気候変動と健康に関する国際共同研究事業「ランセット・カウントダウン」が発表した「健康と気候変動に関する2023年報告書」で、熱中症や感染症の拡大、栄養不良等健康への脅威がより深刻になる可能性があると結論。医師・研究者ら医師たちの気候変動啓発プロジェクトがこの結果を踏まえ、子供の健康と気候変動のセミナーを先ごろ開催。メンタルへの影響、様々な体験の機会を奪うことにつながる危惧が語られた。
報告書によると、猛暑は色々な形で年齢に関わりなく人に影響をもたらし、特に子供たちや高齢者など体を冷却する能力が低い人ほど極端な暑熱に影響を受けやすい。さらに公衆衛生上懸念される様々な感染症の伝播にも影響を及ぼすなど、警鐘を鳴らす。
さらに東京大学大学院医学系研究科国際保健政策学教授・橋爪真弘氏は「無視できないのがメンタルヘルスへの影響」と言う。日本のデータでは、気温が上がると自殺のリスクも上がることが疫学研究で分かり、気温による自殺者数は今世紀末には6.5%程度に上昇してしまうといった報告もある。
さらに気象変動による洪水、山火事、熱波などの自然災害が増えることで直接的な影響の他にも災害後のPTSD、不安と抑うつといったような影響があると語った。
東京大学大気海洋研究所准教授・今田由紀子氏は自身の経験をまじえ「実際この暑さが非常に危険だと感じたので、子供はなるべくその暑さにさらさないようにしようと考えてしまった。ただ守る余り、色々な経験を積む教育やアクティビティのチャンスの損失がすごく大きな問題だと感じた」と振り返った。

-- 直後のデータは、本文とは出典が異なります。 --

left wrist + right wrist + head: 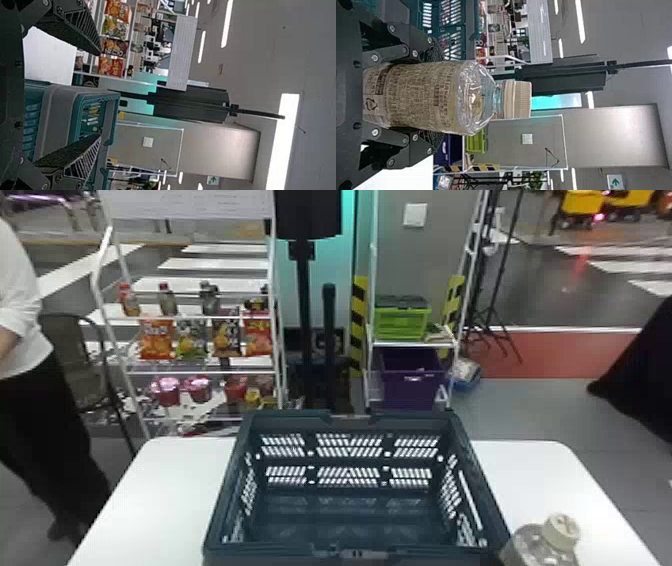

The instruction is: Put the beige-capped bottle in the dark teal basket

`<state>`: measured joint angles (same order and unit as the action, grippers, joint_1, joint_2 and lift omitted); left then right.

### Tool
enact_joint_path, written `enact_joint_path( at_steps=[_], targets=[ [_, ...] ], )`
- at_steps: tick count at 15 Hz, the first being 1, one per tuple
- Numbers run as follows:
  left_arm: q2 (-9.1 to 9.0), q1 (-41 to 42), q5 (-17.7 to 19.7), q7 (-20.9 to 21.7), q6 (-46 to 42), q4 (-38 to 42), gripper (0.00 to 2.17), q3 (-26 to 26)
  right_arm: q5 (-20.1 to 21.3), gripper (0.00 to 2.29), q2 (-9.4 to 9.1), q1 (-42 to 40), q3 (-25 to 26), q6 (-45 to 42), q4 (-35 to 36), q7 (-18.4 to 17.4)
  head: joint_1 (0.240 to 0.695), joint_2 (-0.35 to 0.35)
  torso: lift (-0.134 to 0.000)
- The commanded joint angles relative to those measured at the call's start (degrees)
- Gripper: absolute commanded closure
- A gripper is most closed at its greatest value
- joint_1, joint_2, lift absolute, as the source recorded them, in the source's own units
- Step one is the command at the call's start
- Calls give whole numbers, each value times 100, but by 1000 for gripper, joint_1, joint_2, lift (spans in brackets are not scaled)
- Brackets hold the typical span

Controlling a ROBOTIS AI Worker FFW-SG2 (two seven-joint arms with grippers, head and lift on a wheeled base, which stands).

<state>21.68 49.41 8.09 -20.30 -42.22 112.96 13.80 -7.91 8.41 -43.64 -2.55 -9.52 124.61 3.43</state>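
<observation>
The dark teal basket [357,554] stands on the white table with its open top facing up and nothing inside. At its near right corner the beige-capped bottle [542,542] shows its cap and clear shoulder, beside the basket's right wall. In the right wrist view my right gripper [431,97] is shut on the bottle [421,97], one finger on each side of the label; the bottle is upright, cap up. My left gripper [97,95] is open with nothing between its fingers, near the basket [113,118] in the left wrist view.
The white table [165,490] extends on both sides of the basket. Behind it stand a snack rack [200,317] at the left and a shelf [410,344] with a green crate [400,322] and a purple bin [410,387]. A person stands at the far left.
</observation>
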Motion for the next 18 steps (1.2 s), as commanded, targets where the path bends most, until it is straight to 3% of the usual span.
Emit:
enact_joint_path(
  at_steps=[1,6,11,13,18],
  targets=[
    [-6,16,0,0,-18,-2,157,0,26,2280,2,268,-26,738,353,0,499,0,0],
    [-15,51,0,0,-106,-72,157,0,264,2280,-15,1595,-510,3497,828,-79,499,0,0],
    [-24,51,26,0,-123,-81,157,-35,351,2280,-42,3362,-1187,6486,766,-431,499,0,0],
    [-32,33,53,0,-123,-125,157,-35,255,2280,-59,4092,-1424,7277,503,-501,499,0,0],
    [-68,16,61,0,-123,-142,157,-35,26,2280,-578,5375,-1450,9720,-236,-510,499,0,0]
  ],
)
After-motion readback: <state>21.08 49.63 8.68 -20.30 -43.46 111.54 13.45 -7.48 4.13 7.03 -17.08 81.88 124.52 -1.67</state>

東京医科歯科大学国際健康推進医学分野教授・藤原武男氏は「なぜ子供が気候変動において脆弱なのか」をさまざまな文献から解説。①基本的に代謝のメカニズムが未発達なので体が対応しきれない、②非常に感受性が高く成長する時期に大事な、遊びの機会が損失されるリスク、③体重あたりのエネルギーの消費量が多い、④外遊びで外気の気温に触れる機会が多くなるなどのポイントを指摘した。